The Verboc Fortress known by local residents simply as Our Fortress is an Illyrian archaeological site located on a hilltop about 2 kilometers from the village of Verboc in Drenas Municipality, Drenica region, Kosovo. Today, it is a monument of Kosovo's cultural heritage with archaeological character.

== Overview ==
The Verboc Fortress dates back to the Illyrian period (around 400 BC to 100 AD). The Illyrians were an ancient Indo-European people who inhabited the western Balkans from the 2nd millennium BC to the 1st century AD. They were known for their hillforts, which were fortified settlements built on hilltops. The Verboc Fortress was one of the largest Illyrian hillforts in Dardania (present days Kosovo).

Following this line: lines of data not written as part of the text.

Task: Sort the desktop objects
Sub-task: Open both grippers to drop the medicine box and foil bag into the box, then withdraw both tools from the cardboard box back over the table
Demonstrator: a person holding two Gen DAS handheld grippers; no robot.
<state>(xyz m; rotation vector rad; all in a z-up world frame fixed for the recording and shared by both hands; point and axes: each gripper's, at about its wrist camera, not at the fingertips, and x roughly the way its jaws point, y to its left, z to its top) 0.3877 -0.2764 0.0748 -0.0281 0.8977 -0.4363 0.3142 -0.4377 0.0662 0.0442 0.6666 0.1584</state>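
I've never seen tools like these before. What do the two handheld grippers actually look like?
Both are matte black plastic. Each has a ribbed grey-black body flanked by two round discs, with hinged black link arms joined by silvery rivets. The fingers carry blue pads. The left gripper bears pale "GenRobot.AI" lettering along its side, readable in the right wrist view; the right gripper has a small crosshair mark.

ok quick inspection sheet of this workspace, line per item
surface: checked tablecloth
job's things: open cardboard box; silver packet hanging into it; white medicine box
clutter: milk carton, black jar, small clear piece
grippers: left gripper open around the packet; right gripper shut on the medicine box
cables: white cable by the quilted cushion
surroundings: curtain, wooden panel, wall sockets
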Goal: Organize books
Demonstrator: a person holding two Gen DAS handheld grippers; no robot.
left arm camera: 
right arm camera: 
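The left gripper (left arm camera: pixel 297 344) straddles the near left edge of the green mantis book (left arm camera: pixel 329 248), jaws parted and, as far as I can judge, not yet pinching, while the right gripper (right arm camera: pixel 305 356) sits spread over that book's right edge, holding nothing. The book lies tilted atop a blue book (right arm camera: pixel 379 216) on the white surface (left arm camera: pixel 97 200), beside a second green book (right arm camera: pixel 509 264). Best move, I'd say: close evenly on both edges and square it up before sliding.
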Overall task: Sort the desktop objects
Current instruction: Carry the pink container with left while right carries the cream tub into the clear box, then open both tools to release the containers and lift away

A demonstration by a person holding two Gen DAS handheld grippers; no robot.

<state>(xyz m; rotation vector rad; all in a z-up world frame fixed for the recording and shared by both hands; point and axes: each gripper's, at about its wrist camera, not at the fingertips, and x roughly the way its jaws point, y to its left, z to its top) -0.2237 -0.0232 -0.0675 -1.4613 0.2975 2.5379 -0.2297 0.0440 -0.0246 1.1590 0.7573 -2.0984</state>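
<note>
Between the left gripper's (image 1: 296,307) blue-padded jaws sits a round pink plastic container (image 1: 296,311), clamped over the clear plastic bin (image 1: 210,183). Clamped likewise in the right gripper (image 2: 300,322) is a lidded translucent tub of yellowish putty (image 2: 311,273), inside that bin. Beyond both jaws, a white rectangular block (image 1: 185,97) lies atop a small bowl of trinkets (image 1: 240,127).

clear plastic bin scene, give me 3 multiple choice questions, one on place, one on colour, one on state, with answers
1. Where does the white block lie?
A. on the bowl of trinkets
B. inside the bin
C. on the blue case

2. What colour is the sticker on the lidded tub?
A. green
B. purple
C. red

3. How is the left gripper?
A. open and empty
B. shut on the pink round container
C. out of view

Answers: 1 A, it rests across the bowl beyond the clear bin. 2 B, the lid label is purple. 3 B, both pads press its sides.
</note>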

The fortress consists of an inner and outer wall, as well as a number of towers and gates. The inner wall is about 2 meters thick and 5 meters high. The outer wall is about 1 meter thick and 3 meters high. The towers are about 5 meters square and 10 meters high. The gates are about 2 meters wide and 3 meters high.

The Fortress was partly excavated in the 1970s and 1980s by Skënder Anamali, Muhamet Pirraku and others. The excavations revealed a number of artifacts, including pottery, metal tools, and weapons. These artifacts suggest that the fortress was used for both military and civilian purposes. In the east of the Fortress, the very old road from Drenas to Viciana (today Vushtrri), alternatively known as the Bullaku Road (Rruga e Bullakut), passes through.